#### ACTIVITY
Your answer consists of the lines in the data that contain "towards". Copy each of them.

#### DATA BELOW
········
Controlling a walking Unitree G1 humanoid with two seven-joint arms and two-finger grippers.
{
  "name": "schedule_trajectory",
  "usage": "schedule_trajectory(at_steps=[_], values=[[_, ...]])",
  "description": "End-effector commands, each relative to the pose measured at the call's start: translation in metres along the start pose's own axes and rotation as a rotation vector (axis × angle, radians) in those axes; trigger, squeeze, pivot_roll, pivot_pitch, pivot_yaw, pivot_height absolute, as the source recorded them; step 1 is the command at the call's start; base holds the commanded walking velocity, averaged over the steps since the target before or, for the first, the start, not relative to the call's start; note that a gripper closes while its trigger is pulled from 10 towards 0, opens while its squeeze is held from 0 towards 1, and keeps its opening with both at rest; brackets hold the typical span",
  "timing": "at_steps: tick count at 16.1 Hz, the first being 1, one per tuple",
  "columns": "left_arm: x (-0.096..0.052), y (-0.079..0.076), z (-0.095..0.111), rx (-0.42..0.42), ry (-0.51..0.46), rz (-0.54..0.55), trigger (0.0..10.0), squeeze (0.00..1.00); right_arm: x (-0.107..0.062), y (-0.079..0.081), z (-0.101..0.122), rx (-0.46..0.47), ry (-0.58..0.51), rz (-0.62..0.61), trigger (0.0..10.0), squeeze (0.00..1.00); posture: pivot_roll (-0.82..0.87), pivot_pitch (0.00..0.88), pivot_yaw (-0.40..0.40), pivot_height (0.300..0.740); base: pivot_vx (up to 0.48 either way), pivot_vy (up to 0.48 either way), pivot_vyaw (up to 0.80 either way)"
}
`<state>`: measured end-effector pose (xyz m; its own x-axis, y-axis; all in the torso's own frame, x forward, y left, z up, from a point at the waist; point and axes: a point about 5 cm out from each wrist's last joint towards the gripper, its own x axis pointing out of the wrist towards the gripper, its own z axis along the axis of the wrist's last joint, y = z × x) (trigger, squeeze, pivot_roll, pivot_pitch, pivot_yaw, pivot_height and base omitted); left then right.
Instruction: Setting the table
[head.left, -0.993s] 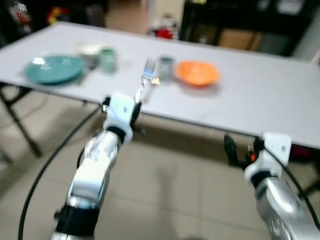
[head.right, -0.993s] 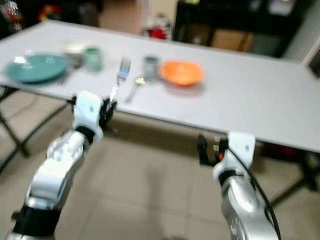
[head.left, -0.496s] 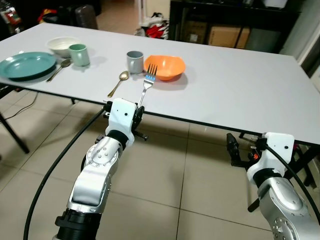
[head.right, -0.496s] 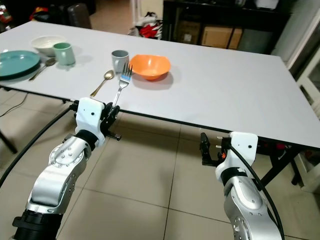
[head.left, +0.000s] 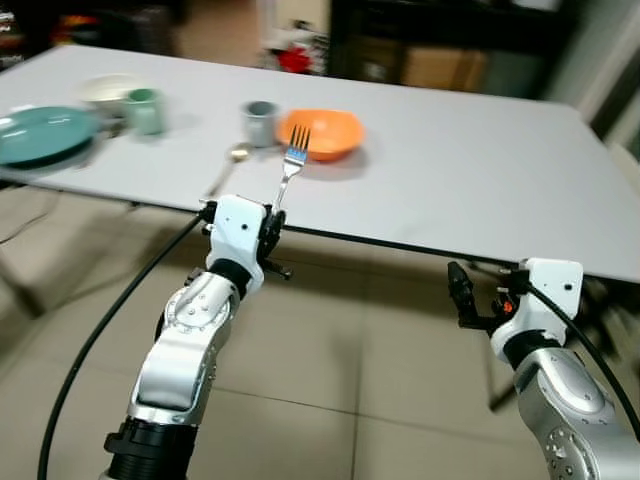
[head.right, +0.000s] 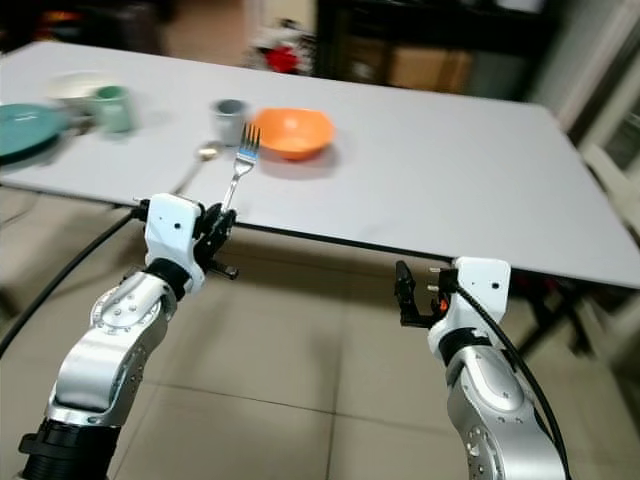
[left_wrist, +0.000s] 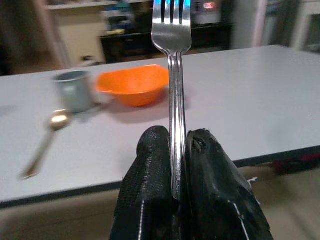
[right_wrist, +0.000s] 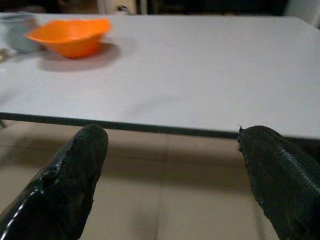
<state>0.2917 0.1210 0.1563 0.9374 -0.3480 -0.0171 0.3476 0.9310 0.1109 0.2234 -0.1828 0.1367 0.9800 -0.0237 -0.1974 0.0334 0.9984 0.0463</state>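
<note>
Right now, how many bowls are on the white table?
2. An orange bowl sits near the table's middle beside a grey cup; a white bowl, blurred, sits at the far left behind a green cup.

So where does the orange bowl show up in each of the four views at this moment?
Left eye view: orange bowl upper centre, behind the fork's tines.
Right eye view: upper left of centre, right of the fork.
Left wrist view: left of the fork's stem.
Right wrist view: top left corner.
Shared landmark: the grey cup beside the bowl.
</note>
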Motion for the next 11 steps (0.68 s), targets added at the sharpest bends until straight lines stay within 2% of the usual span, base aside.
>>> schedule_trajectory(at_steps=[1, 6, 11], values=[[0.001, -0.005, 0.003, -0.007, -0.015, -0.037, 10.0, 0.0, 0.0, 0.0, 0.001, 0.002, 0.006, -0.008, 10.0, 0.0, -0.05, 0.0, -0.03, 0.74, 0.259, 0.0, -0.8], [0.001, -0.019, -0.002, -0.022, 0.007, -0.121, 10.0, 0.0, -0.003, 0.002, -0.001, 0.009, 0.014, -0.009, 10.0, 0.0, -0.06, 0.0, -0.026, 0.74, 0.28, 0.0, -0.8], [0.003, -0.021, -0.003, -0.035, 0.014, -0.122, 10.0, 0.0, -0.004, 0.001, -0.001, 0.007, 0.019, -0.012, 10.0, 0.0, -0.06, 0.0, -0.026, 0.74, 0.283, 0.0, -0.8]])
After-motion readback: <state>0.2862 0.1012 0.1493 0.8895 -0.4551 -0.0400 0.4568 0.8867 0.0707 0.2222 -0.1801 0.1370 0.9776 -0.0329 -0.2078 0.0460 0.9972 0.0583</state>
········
#### ANSWER SECTION
  "description": "End-effector commands, each relative to the pose measured at the call's start: translation in metres along the start pose's own axes and rotation as a rotation vector (axis × angle, radians) in those axes; trigger, squeeze, pivot_roll, pivot_pitch, pivot_yaw, pivot_height absolute, as the source recorded them; step 1 is the command at the call's start; base holds the commanded walking velocity, averaged over the steps since the target before or, for the first, the start, not relative to the call's start; note that a gripper closes while its trigger is pulled from 10 towards 0, opens while its squeeze is held from 0 towards 1, and keeps its opening with both at rest; brackets hold the typical span",
`<state>`: measured end-effector pose (xyz m; its own x-axis, y-axis; all in the torso's own frame, x forward, y left, z up, from a point at the waist; point and axes: a point about 5 cm out from each wrist's last joint towards the gripper, its own x axis pointing out of the wrist towards the gripper, its own z axis along the axis of the wrist's last joint, y = z × x) (trigger, squeeze, pivot_roll, pivot_pitch, pivot_yaw, pivot_height and base omitted); left then right.

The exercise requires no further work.